Bangladesh Bank has refuted media reports suggesting that six weak banks are set to be merged under government control by July this year, calling the information “inaccurate.”
Central bank spokesperson Arief Hossain Khan issued a clarification on Friday, stating that while discussions around banking sector reforms are ongoing, the reports quoting Bangladesh Bank Governor Abdur Rouf Talukder on a merger plan involving six specific banks were incorrect.
“National Bank follows conventional banking, with no scope for inclusion in the restructuring of Islamic banks,” Khan said, pushing back against claims made in a Channel 24 report earlier in the week.
The Channel 24 segment, aired Monday night, cited the governor as saying that Social Islami Bank Ltd (SIBL), First Security Islami Bank, Global Islami Bank, Union Bank, EXIM Bank, and National Bank would be merged as part of a government-led restructuring effort. The report also claimed that the interim government would temporarily nationalise the banks, inject capital, and later seek foreign investors.
Although the Bangladesh Bank governor did confirm that any merger would be carried out under the provisions of the Bank Company (Amendment) Act, he did not name any specific institutions, nor did he confirm the nationalisation timeline mentioned in the media.

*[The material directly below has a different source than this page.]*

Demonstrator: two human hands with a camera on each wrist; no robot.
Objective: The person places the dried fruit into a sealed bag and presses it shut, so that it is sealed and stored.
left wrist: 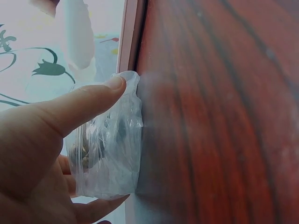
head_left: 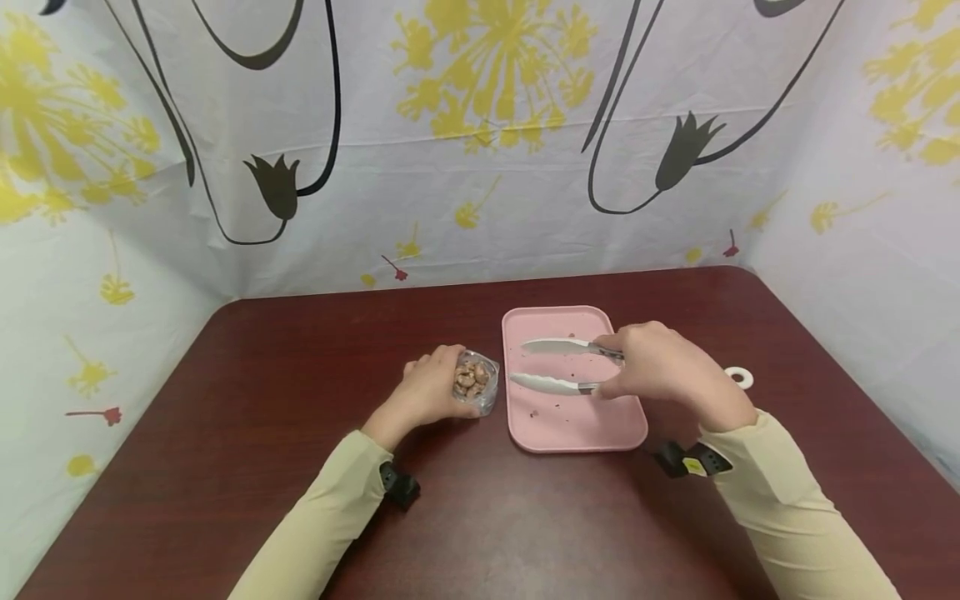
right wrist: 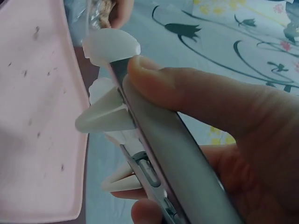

He acknowledged that the central bank is currently providing liquidity support to several struggling banks but maintained that any further actions would follow legal frameworks and due process.
The speculation has added to uncertainty in the financial sector, especially among depositors and shareholders of the banks named in the report.
This is not the first time that speculation over bank mergers has stirred public concern. As Bangladesh’s banking sector grapples with rising non-performing loans and eroding capital bases in certain institutions, calls for structural reform have intensified.
However, the central bank has repeatedly urged caution in interpreting media reports, emphasizing that any merger or resolution process would be transparent and conducted under regulatory supervision.